9. We no doubt see that in the case before the Full Bench of the Andhra Pradesh High Court the claim was in regard to the expenditure incurred in replacing an engine in a truck and the assessee was found entitled to such deduction under Section 31. The case proceeded on a consideration of the question what exactly was the scope of the term 'repair' and whether the expenditure incurred in that case would qualify for claim under Section 31. The question whether a truck was a machinery, plant or furniture is not seen urged in that case nor considered by the Full Bench. Therefore, with great respect we do not think that on the basis of that decision we should hold that Section 31 of the Act would apply to these cases.

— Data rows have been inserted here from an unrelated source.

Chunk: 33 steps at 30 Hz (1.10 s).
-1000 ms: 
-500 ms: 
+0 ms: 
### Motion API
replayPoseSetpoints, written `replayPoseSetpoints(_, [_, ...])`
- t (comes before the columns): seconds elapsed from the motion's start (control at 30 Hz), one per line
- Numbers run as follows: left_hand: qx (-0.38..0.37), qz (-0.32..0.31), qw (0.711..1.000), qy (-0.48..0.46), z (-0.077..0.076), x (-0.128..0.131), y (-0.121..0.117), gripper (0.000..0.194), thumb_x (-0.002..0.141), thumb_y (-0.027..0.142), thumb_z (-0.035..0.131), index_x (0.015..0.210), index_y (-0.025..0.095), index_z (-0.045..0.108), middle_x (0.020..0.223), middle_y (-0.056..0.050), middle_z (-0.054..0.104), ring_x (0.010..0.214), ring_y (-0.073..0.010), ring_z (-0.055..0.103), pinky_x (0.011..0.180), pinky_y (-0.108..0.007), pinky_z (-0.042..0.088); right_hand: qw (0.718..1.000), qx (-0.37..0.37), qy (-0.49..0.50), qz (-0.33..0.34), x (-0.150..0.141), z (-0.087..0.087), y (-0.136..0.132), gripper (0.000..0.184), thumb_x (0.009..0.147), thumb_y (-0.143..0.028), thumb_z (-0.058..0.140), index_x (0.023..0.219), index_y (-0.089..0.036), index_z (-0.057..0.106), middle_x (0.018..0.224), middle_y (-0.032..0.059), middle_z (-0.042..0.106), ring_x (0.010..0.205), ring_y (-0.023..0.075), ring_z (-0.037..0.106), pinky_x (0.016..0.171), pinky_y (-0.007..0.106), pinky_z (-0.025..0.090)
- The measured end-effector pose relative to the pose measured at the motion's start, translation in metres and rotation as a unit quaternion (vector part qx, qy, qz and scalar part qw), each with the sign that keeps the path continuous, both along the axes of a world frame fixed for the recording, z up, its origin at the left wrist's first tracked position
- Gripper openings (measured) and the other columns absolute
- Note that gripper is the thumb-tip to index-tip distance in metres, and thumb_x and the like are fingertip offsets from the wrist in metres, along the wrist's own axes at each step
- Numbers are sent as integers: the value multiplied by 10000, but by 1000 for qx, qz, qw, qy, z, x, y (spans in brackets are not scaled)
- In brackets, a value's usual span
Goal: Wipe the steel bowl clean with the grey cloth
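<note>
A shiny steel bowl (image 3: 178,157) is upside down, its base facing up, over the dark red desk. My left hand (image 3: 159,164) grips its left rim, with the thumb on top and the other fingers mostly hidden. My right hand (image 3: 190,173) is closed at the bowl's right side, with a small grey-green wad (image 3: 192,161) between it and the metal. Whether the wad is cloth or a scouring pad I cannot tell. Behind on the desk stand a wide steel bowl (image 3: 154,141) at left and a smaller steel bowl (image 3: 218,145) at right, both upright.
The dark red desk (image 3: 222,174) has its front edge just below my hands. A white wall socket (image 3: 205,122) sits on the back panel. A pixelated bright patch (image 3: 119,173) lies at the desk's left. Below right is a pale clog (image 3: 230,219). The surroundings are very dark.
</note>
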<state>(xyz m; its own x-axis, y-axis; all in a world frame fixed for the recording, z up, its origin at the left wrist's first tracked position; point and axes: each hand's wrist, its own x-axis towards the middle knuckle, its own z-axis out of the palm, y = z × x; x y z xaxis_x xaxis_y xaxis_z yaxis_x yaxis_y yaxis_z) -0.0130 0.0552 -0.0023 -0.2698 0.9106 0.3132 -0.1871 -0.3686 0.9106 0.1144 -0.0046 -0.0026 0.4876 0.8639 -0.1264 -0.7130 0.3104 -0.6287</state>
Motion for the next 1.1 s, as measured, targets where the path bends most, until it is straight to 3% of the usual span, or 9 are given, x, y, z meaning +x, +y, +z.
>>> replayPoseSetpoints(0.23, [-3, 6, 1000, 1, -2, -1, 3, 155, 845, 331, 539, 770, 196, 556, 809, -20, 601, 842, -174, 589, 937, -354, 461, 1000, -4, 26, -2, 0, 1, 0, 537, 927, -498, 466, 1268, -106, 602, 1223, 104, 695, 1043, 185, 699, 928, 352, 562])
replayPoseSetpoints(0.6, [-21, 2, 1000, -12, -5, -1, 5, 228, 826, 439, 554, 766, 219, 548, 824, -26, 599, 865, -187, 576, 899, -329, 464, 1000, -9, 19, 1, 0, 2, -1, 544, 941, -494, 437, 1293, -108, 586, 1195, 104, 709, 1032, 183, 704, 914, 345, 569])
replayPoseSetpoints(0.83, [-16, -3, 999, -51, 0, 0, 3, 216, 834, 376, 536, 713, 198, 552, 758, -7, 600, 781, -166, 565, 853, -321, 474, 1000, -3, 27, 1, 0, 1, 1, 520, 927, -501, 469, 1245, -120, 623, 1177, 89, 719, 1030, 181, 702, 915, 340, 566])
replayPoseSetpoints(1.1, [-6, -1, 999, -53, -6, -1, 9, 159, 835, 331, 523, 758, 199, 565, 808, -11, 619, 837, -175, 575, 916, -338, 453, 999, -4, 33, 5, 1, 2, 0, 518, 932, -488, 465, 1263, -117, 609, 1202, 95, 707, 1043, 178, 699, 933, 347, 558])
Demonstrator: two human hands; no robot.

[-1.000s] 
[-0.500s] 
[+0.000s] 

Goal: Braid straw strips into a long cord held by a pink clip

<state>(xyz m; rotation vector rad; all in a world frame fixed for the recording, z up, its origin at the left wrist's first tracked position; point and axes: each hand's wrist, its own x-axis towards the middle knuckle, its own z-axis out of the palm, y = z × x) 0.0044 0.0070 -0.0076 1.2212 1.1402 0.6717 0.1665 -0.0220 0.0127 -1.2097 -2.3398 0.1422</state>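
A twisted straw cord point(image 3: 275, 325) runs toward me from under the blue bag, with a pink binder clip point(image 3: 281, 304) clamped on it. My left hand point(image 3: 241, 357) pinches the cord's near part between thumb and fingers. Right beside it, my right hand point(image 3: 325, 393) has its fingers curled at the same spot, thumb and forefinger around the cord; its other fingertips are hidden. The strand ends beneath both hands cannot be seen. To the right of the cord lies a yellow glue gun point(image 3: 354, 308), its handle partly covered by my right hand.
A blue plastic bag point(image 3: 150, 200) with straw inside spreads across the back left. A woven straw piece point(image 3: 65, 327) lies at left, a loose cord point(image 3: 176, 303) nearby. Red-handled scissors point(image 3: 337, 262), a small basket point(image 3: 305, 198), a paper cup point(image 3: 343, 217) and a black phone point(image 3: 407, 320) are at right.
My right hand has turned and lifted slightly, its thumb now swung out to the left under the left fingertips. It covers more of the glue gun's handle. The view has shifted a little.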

10. Now, the only question we have to consider is whether the deduction was permissible under Section 37 of the Act and that in turn calls for a consideration of the question whether the expenditure is one of a capital nature. Before we consider the law on this question, it is necessary to advert to the finding of the Tribunal in these cases. The Tribunal refers to the finding of the AAC on the need for replacement of the engines. The AAC, in the passage extracted in the order of the Tribunal, said :
'No evidence has been brought on record to show that the fishing boats which were fitted with 40 H.P. engines were uneconomic or that the engines had become useless. The only fact which is evident is that those engines were discarded in favour of new and more powerful engines. Thus there is nothing to show that the old engines were unserviceable and had to be replaced. Thus, prima facie, this is not a replacement but an addition of new machinery to the appellant's fishing fleet.'
11. The Tribunal did not find that there was any evidence to show that the fishing boat had become uneconomic in operation or the engines were defective in their functioning. Nevertheless the Tribunal, after referring to the above extracted passage in the order of the AAC, observed thus:
'This finding is not acceptable to us. It is admitted that boats were constructed in 1963 and used thereafter. The relevant accounting year for this appeal is the financial year 1967. So these boats had been used for about four years. It follows from that fact that the boats 'might have required repairs.'.'
12. By the mere use of the boats for four years, the Tribunal could not have found that the boats 'might have required repairs' and even if it found that it 'might have required repairs' that is not the same as finding that the boat required repairs. There is no finding or basis for finding that the repairs the boats might require were of the engines. Much less is the finding of the Tribunal based upon any material, for, there was no data before the Tribunal that a Crossley engine would require replacement or repair after running for four years. There is no case that the -assessee had not maintained the engines as engines should normally be maintained. The High Court in reference, proceedings should not go behind the finding of fact by the Appellate Tribunal. But when the finding itself is unsupported by evidence the High Court has jurisdiction to intervene as the Supreme Court said in CIT v. S. P. Jain : 87ITR370(SC) . The Supreme Court observed thus :
'In our view, the High Court and this court have always the jurisdiction to intervene if it appears that either the Tribunal has misunderstood the statutory language, because the proper construction of the statutory language is a matter of law, or it has arrived at a finding based on no evidence or where the finding is inconsistent with the evidence or contradictory of it, or it has acted on material partly relevant and partly irrelevant or where the Tribunal draws upon its own imagination, imports facts and circumstances not apparent from the record, or bases its conclusions on mere conjectures or surmises, or where no person judicially acting and properly instructed as to the relevant law could have come to the determination reached. In all such cases the findings arrived at arc vitiated.'
13. After so finding that the boats might have required repairs, the Appellate Tribunal proceeded to hold :
'If any repair is done to any machinery or any worn out part replaced by a new one there is bound to be some benefit to the assessee. Any repair extends the life of a machine. So just because of the installation of a new engine the assessee can use the fishing boats for a few more years, it cannot be said that the assessee had obtained an enduring benefit as is ordinarily understood.'
14. The AAC had found that the replacement of 40 H.P. engine by a 60 H.P. engine cannot be called current repairs and that it was an expenditure incurred 'in order to give a new advantage of enduring nature to the appellant's fishing boats, viz., speed and economy in operation'. Whether such advantage was not obtained was not considered by the Tribunal.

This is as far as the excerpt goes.